— ABOUT THIS TASK —
The line containing "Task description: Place" and all lines following it in the listing below are to be reproduced exactly, with no other lines.

◇ ◇ ◇ ◇

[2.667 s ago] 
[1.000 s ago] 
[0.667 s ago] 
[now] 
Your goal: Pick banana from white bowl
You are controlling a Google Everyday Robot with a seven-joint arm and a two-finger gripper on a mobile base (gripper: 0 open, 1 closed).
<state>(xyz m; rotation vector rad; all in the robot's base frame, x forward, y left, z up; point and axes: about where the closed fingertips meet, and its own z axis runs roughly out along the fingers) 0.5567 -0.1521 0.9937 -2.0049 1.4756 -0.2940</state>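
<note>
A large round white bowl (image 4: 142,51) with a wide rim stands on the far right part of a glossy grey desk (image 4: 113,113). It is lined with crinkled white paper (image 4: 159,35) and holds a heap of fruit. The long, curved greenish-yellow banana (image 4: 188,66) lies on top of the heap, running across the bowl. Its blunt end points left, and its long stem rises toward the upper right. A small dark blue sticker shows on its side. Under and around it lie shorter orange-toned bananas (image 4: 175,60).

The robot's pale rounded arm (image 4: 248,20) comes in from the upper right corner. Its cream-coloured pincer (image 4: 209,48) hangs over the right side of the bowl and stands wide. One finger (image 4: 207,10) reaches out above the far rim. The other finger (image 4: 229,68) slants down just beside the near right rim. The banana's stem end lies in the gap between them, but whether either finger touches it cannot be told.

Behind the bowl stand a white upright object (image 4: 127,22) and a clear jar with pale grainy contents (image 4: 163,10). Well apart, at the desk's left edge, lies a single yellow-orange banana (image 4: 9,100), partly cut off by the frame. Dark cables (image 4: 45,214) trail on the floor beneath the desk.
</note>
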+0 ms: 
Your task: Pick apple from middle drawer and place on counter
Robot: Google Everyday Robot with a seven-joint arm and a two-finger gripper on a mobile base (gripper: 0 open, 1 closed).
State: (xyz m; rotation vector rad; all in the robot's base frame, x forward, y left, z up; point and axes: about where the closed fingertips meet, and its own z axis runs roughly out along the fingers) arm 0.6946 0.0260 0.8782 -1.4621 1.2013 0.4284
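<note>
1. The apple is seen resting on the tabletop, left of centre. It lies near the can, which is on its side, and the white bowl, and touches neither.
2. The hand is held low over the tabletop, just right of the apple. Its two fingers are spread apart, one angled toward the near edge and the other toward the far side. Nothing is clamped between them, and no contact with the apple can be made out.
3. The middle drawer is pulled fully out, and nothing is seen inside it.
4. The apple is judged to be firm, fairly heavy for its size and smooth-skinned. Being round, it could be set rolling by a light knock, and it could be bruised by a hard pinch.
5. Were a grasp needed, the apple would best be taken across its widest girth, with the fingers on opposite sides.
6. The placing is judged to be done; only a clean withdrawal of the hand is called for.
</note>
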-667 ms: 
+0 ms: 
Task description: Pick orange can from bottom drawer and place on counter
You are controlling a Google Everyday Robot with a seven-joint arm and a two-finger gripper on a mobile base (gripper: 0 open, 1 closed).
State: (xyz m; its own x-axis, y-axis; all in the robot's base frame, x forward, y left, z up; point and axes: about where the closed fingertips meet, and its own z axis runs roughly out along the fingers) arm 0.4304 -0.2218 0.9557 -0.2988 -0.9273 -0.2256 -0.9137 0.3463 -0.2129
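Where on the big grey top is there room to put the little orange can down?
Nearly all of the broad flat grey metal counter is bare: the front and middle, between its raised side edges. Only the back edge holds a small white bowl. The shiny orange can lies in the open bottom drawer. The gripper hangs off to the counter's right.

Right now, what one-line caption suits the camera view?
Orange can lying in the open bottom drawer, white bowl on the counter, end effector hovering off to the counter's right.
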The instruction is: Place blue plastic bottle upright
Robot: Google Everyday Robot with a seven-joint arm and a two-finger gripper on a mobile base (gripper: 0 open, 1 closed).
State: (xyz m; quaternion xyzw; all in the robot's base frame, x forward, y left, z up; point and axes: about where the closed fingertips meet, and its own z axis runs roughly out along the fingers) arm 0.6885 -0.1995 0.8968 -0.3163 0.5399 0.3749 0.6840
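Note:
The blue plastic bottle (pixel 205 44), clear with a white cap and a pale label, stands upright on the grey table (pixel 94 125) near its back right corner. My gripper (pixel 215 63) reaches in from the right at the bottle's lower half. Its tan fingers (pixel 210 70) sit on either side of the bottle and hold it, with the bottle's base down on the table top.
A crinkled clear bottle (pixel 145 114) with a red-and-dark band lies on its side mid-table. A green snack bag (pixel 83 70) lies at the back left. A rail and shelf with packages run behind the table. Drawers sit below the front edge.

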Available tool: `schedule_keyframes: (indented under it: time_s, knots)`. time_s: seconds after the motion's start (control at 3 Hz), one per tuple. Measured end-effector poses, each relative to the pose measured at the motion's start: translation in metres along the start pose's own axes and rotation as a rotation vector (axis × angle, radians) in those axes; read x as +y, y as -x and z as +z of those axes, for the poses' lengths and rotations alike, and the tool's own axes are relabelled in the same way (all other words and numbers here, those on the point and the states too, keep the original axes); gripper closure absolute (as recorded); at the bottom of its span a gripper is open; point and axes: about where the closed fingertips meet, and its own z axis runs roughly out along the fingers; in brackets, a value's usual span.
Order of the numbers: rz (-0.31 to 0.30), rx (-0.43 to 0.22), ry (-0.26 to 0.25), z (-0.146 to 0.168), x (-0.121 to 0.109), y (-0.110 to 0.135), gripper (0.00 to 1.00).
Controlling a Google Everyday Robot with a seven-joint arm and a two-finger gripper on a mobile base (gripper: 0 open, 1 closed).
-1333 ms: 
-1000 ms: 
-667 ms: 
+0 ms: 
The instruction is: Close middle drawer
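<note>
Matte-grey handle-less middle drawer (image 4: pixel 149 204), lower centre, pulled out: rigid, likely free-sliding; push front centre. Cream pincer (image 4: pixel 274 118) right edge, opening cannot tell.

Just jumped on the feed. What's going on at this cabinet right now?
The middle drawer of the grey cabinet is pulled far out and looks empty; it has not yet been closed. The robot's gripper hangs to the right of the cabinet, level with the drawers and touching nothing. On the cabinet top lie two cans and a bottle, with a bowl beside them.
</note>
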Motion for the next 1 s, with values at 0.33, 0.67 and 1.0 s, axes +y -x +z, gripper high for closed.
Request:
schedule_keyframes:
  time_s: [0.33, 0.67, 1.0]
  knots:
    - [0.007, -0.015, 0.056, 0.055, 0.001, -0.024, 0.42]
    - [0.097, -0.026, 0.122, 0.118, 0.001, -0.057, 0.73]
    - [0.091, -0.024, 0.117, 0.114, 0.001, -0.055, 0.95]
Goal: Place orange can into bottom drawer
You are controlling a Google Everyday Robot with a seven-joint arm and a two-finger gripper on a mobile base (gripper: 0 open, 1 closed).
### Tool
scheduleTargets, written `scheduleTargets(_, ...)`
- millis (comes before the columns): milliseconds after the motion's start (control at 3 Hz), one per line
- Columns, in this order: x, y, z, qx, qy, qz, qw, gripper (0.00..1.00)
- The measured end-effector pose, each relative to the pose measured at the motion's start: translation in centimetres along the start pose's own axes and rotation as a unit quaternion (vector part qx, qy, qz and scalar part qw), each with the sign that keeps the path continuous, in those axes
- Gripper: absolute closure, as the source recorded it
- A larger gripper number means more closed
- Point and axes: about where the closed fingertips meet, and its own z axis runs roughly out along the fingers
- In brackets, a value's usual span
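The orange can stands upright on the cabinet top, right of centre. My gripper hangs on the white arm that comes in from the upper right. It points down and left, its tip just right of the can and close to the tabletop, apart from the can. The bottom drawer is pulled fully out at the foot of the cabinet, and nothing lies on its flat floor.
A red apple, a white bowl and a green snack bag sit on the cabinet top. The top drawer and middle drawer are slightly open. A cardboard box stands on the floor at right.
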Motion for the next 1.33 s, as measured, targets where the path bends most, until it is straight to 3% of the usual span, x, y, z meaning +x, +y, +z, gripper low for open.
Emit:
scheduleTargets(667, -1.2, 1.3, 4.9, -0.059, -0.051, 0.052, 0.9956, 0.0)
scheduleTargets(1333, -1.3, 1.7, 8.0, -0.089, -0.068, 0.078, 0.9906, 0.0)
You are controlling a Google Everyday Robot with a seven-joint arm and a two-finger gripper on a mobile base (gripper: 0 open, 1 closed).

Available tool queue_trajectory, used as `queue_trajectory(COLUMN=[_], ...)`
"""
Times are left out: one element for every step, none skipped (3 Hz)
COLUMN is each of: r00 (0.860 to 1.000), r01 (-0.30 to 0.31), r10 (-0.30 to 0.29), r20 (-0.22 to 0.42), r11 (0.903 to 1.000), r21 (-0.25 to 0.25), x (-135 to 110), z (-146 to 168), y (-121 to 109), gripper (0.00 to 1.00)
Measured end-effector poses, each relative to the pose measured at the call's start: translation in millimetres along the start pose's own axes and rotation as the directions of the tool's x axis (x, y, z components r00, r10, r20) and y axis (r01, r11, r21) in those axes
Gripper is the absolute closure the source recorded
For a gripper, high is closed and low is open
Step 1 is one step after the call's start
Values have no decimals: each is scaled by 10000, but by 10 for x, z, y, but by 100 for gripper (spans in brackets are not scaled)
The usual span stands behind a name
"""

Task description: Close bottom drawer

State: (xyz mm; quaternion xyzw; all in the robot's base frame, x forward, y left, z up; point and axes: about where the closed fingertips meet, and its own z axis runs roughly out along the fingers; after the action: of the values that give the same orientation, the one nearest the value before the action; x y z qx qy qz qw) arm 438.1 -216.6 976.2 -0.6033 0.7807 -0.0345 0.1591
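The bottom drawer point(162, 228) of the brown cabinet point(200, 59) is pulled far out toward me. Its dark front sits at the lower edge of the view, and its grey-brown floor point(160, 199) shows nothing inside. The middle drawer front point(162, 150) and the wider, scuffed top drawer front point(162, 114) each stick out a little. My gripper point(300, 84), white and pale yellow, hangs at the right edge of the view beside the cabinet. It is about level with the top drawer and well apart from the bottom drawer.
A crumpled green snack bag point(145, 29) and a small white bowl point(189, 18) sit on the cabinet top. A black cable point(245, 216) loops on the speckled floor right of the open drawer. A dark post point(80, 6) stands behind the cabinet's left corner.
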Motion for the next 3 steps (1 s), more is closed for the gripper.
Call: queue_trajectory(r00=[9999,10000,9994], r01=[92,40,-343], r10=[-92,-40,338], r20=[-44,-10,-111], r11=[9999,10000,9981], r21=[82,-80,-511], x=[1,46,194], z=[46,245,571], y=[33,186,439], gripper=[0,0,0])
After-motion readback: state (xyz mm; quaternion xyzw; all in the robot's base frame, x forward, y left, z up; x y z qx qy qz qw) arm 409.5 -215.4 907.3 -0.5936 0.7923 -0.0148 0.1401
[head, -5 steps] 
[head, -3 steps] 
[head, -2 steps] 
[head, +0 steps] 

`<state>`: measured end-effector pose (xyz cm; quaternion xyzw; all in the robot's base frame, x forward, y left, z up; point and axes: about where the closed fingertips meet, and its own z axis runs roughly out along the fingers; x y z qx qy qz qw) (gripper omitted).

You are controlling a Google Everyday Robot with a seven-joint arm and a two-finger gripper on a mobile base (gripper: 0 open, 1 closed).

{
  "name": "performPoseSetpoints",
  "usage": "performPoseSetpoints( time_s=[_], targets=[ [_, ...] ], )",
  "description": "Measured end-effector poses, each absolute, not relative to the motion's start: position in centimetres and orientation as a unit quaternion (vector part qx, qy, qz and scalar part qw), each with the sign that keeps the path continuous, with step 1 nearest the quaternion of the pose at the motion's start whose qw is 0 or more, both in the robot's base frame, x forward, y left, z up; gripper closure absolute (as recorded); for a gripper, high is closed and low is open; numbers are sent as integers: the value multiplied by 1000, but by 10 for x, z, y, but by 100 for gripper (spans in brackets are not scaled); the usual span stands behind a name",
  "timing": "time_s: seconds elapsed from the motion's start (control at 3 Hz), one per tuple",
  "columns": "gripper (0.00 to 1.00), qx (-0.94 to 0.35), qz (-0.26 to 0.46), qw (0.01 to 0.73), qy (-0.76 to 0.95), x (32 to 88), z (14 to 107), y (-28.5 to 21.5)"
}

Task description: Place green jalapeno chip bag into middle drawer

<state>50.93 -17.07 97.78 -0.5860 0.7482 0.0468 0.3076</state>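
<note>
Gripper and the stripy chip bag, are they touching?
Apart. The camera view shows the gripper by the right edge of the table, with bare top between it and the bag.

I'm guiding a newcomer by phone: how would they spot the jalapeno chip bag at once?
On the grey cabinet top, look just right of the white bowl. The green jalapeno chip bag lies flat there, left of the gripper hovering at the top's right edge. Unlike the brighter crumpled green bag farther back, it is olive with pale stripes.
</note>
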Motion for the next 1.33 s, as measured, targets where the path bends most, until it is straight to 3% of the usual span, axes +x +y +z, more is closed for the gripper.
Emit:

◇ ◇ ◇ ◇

— SOLUTION FOR THIS EXERCISE —
Task description: Place green jalapeno chip bag into middle drawer

<state>50.93 -17.07 97.78 -0.5860 0.7482 0.0468 0.3076</state>
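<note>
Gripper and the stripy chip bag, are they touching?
Apart. The camera view shows the gripper by the right edge of the table, with bare top between it and the bag.

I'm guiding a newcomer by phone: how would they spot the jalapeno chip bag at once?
On the grey cabinet top, look just right of the white bowl. The green jalapeno chip bag lies flat there, left of the gripper hovering at the top's right edge. Unlike the brighter crumpled green bag farther back, it is olive with pale stripes.
</note>
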Motion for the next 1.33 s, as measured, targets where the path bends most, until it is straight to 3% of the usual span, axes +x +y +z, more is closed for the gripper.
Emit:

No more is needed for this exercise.